でもそれは作り手側の都合。受け手はそんなことの為に作品に触れるわけじゃないのよ」
一人の大人として。
それ以上にファンの一人として、私はまっすぐにマリカくんの目を見て告げる。
「私が──みんなが期待しているのは、キミの生み出した作品の“オモシロさ”ただそれだけよ。べつに数字を見にきているわけじゃないわ」
「そうなの……?」
「もちろん、数字やランキングを気にしてもいいの。けれど、それが目的になってはいけないわ。だってキミが見せたいのは、『キミが作ったオモシロイもの』でしょ?」
そこまで喋って、私は急に顔がカァッと赤くなってしまった。
幼稚園を相手になんて真面目な話をしてしまったんだろう。しかも最後、軽くドヤ顔まで決めてしまったわ。

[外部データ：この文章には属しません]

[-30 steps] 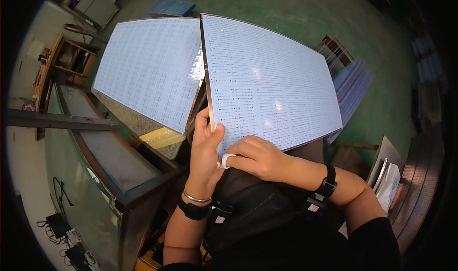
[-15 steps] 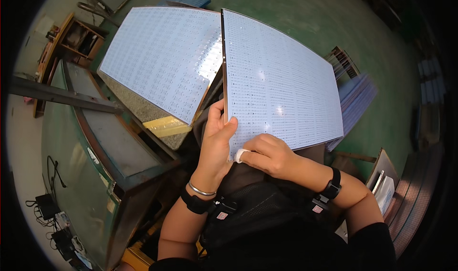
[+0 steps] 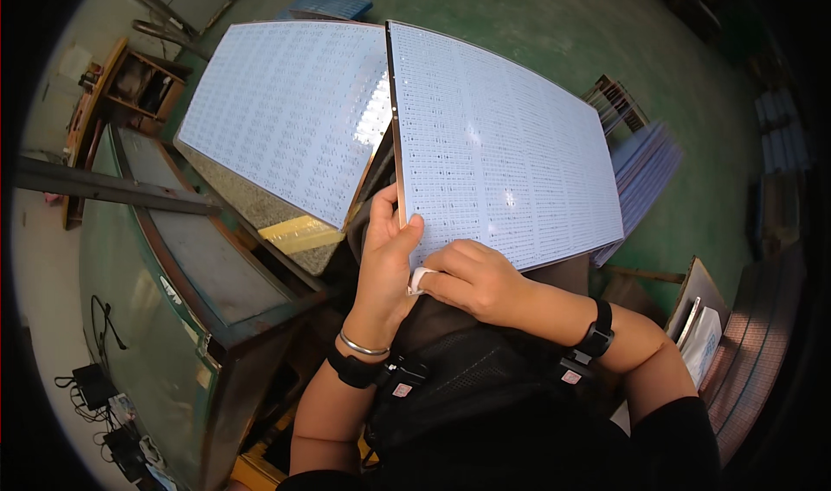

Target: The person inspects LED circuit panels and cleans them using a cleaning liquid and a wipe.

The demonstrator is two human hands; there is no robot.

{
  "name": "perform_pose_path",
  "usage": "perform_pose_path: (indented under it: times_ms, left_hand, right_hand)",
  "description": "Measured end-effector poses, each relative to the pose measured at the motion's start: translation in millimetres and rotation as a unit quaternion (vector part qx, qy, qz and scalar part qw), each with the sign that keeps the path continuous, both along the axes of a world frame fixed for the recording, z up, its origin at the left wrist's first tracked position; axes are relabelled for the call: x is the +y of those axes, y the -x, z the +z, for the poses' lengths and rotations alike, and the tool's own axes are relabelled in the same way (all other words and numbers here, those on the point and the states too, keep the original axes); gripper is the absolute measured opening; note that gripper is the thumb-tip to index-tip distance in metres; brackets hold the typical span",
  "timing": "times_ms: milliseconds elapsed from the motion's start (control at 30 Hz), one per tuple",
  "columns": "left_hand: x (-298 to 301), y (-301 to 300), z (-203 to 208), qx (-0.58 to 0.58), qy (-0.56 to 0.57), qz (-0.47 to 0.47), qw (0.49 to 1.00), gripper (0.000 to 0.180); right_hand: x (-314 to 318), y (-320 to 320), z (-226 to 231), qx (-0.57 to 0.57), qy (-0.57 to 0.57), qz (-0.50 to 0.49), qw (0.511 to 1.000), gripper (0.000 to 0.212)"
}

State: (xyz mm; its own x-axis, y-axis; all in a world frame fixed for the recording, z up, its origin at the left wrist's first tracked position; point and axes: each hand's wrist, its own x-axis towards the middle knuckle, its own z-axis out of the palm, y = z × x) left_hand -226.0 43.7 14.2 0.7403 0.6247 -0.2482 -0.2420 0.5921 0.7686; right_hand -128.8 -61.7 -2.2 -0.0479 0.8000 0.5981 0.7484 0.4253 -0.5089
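Note:
A large white circuit-board panel (image 3: 511, 154) with rows of small dark marks and a copper-coloured edge lies tilted before me. My left hand (image 3: 382, 257) grips its near left edge, thumb on the face and fingers round the side. Closed in a pinch, my right hand (image 3: 480, 282) holds a small white wad of cloth or tissue (image 3: 419, 281) against the panel's near left corner. The fingertips inside the wad are hidden. To the left, another white circuit-board panel (image 3: 281, 115) lies on a speckled grey surface, its right edge close to the panel in my hand.
Yellow tape (image 3: 301, 234) crosses the speckled surface. A green-topped bench (image 3: 138, 292) with a metal frame stands at my left, with black adapters and cables (image 3: 91, 385) beside it. Stacked bluish sheets (image 3: 640, 175) lean at the right, near a wire rack (image 3: 616, 102).
Both hands and the held panel sit slightly farther left in view. My right hand has drawn the white wad left along the panel's near corner, close to my left palm.

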Motion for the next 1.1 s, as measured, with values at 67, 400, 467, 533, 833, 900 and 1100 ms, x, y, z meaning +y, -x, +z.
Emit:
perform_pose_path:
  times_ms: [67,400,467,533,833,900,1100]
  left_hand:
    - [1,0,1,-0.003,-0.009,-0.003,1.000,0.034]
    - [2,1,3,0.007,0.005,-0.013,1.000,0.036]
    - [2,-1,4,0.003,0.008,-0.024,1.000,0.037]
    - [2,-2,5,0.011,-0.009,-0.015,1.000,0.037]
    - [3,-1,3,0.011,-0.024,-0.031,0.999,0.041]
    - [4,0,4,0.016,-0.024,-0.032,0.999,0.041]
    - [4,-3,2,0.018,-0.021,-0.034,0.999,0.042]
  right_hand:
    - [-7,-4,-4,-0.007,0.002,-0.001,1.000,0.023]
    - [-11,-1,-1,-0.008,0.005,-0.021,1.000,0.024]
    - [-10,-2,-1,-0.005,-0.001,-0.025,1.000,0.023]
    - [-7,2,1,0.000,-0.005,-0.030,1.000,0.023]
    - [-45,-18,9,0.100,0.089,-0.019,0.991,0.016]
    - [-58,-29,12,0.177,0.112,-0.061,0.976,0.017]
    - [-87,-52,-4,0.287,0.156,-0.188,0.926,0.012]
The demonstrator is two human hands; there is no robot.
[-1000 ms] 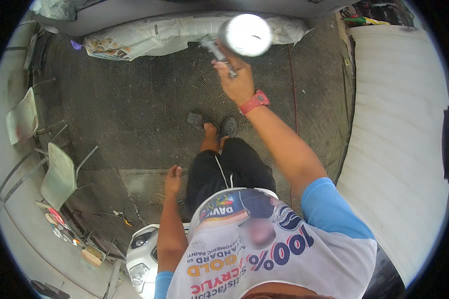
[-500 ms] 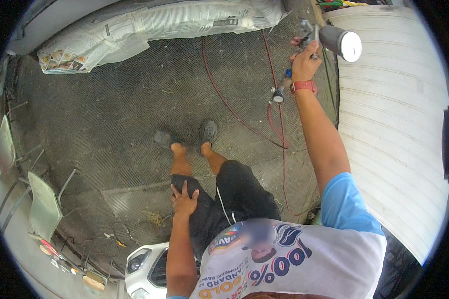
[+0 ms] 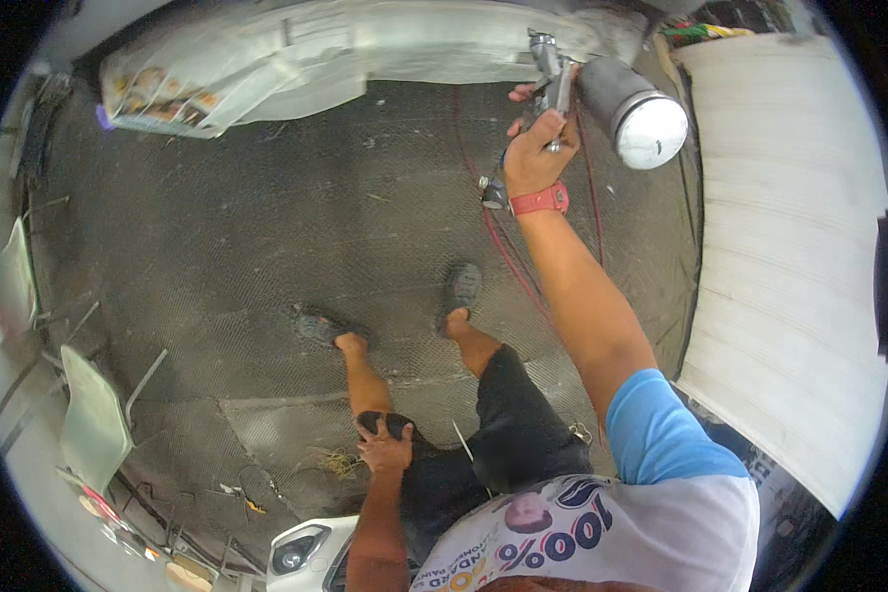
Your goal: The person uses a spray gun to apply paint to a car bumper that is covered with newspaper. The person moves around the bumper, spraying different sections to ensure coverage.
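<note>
At the far right, my right hand [image 3: 535, 156] is wrapped round the handle of a metal spray gun [image 3: 551, 84]. The gun's dark cup with a pale round end [image 3: 617, 102] sticks out to the right. Just below the grip hangs a small round gauge fitting [image 3: 493, 192], partly hidden by my wrist. The gun is close to a long piece covered with newspaper [image 3: 316, 64], with a gap I cannot judge. My left hand [image 3: 385, 446] lies on my left knee, fingers spread and holding nothing.
A red hose [image 3: 510, 255] trails across the textured floor [image 3: 217, 227]. To the right stands a large white ribbed panel [image 3: 789, 217]. Pale chairs [image 3: 96, 409] line the left side. Near my left forearm is a white vehicle front with a headlight [image 3: 299, 549].
My right hand has swung left with the spray gun, bringing it in front of the papered piece. My feet are farther apart; my left hand stays on the knee.
</note>
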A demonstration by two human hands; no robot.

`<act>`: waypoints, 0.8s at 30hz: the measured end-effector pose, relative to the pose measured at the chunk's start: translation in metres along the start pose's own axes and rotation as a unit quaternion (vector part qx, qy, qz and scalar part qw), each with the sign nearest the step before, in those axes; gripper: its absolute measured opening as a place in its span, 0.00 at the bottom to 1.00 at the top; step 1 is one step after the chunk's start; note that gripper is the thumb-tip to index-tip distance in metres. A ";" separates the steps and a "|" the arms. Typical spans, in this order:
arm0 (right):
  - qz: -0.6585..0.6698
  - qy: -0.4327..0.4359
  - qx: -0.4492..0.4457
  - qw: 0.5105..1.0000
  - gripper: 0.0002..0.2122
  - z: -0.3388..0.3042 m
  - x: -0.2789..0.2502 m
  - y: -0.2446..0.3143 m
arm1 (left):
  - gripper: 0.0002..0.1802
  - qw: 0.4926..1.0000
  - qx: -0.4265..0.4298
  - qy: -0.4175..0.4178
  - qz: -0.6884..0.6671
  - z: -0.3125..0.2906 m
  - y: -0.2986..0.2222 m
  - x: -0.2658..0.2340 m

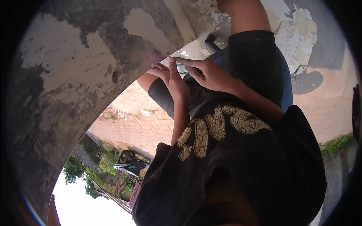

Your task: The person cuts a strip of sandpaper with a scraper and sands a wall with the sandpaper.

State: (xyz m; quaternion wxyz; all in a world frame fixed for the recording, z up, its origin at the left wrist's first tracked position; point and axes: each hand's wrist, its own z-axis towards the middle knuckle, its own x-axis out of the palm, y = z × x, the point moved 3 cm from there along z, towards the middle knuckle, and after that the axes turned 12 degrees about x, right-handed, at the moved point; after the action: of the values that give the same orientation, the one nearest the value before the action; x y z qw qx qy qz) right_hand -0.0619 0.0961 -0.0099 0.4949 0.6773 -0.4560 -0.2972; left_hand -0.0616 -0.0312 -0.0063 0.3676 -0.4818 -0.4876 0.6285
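Note:
My left hand (174, 81) is at the lower edge of a grey, patchy surface (109, 56) with worn cream paint. Its thumb points up and its fingers reach out toward that edge, apart from one another. From the right comes my right hand (211, 74), its index finger stretched to the same edge, close to the left thumb. The other fingers of this hand are curled; whatever they hold, if anything, is hidden. A small teal strip (181, 68) shows between the two hands.
My bent leg in dark shorts (254, 56) is beyond the right hand. Flaking paint (299, 37) covers part of the area at upper right. A dark tube-like piece (212, 42) lies near my knee. Paving (139, 126), plants and a parked motorbike (130, 164) appear at lower left.

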 end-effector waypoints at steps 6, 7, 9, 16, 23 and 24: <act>-0.011 0.013 0.015 1.000 0.21 -0.006 0.002 0.006 | 0.30 0.993 -0.053 -0.055 -0.089 -0.004 0.004 -0.008; 0.007 0.010 0.009 1.000 0.21 -0.003 0.002 0.005 | 0.30 0.990 -0.052 -0.077 -0.104 -0.003 0.006 -0.008; -0.002 -0.017 -0.014 1.000 0.21 0.002 0.002 0.003 | 0.30 0.993 -0.041 -0.059 -0.092 -0.002 0.007 -0.005; -0.006 0.008 -0.002 1.000 0.20 0.005 0.000 0.000 | 0.34 0.994 -0.033 -0.085 0.060 0.013 -0.016 -0.015; -0.032 0.052 0.054 0.997 0.20 0.001 0.002 0.009 | 0.44 0.993 0.041 -0.107 -0.007 0.028 -0.038 -0.013; -0.034 0.031 0.051 0.998 0.20 0.000 0.003 0.009 | 0.44 0.993 0.039 -0.109 -0.005 0.029 -0.038 -0.012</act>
State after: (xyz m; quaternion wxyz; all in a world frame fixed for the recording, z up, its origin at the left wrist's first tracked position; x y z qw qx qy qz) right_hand -0.0638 0.0921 -0.0010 0.4635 0.7255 -0.4318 -0.2691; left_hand -0.0863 -0.0397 0.0352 0.3343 -0.3931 -0.5020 0.6940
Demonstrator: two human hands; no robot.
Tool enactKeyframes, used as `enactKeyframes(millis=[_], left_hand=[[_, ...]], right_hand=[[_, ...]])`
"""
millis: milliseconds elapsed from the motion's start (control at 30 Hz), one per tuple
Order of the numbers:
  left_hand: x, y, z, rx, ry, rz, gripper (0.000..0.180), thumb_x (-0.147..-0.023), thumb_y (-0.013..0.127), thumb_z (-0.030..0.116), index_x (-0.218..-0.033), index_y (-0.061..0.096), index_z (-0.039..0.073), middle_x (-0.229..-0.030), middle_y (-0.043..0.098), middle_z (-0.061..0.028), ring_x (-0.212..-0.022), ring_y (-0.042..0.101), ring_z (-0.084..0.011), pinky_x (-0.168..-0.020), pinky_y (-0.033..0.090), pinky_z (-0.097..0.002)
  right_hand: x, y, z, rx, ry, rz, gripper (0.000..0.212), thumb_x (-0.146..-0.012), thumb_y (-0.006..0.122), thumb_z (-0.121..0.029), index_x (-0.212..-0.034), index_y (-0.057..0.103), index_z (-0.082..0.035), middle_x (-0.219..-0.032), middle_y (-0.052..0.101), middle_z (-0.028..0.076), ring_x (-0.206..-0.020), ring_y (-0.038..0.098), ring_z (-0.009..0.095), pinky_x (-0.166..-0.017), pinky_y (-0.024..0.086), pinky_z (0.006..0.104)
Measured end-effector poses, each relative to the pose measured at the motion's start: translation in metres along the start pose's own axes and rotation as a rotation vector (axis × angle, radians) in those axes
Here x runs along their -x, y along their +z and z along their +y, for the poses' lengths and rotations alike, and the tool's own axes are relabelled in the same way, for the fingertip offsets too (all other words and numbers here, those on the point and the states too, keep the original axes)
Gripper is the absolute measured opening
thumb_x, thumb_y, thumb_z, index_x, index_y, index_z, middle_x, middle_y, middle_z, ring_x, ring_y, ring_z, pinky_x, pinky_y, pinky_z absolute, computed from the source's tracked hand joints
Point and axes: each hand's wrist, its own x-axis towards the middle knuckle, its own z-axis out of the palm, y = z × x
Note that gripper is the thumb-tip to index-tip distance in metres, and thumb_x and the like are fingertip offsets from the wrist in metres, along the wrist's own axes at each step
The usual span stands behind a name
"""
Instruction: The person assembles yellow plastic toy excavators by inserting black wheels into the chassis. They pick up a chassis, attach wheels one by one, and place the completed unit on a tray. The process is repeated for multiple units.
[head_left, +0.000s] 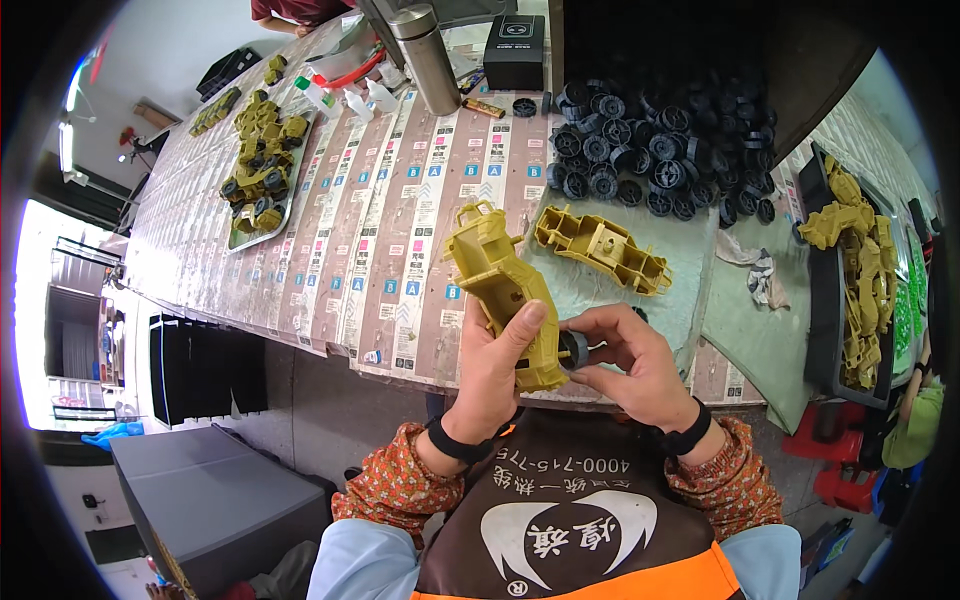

それでもマリカくんは、真剣に私の話を聞いてくれていたみたい。
さっきまで落ち込んでいた顔には、いつもの自信満々な笑みが舞い戻っていた。
「わかった! ボクもうお◯んちんを出して再生数を荒稼ぎしようとするのはやめるよ!」
「うんうん、その意気だよマリカくん! ランキングなんて気にしないで、キミの好きなようにやればそれでいいんだよ!」
いい感じに話もまとまったところで、
それでは最後のご挨拶。
「「読了、ありがとうございました〜!」」
「このお話がよかったら、応援&☆評価をお願いします!」
「作品のフォローもぜひぜひ!」
「ツイッターもやっておりますので、作者ページからフォローもお待ちしてます♪」
「もし☆1000コ超えたらレベッカせんせーがおっぱい見せてくれるって」
「いや見せないよ!?」
なんだかんだ言いつつ、やっぱり自薦はとっても大事ないつもの創作界隈なのであった。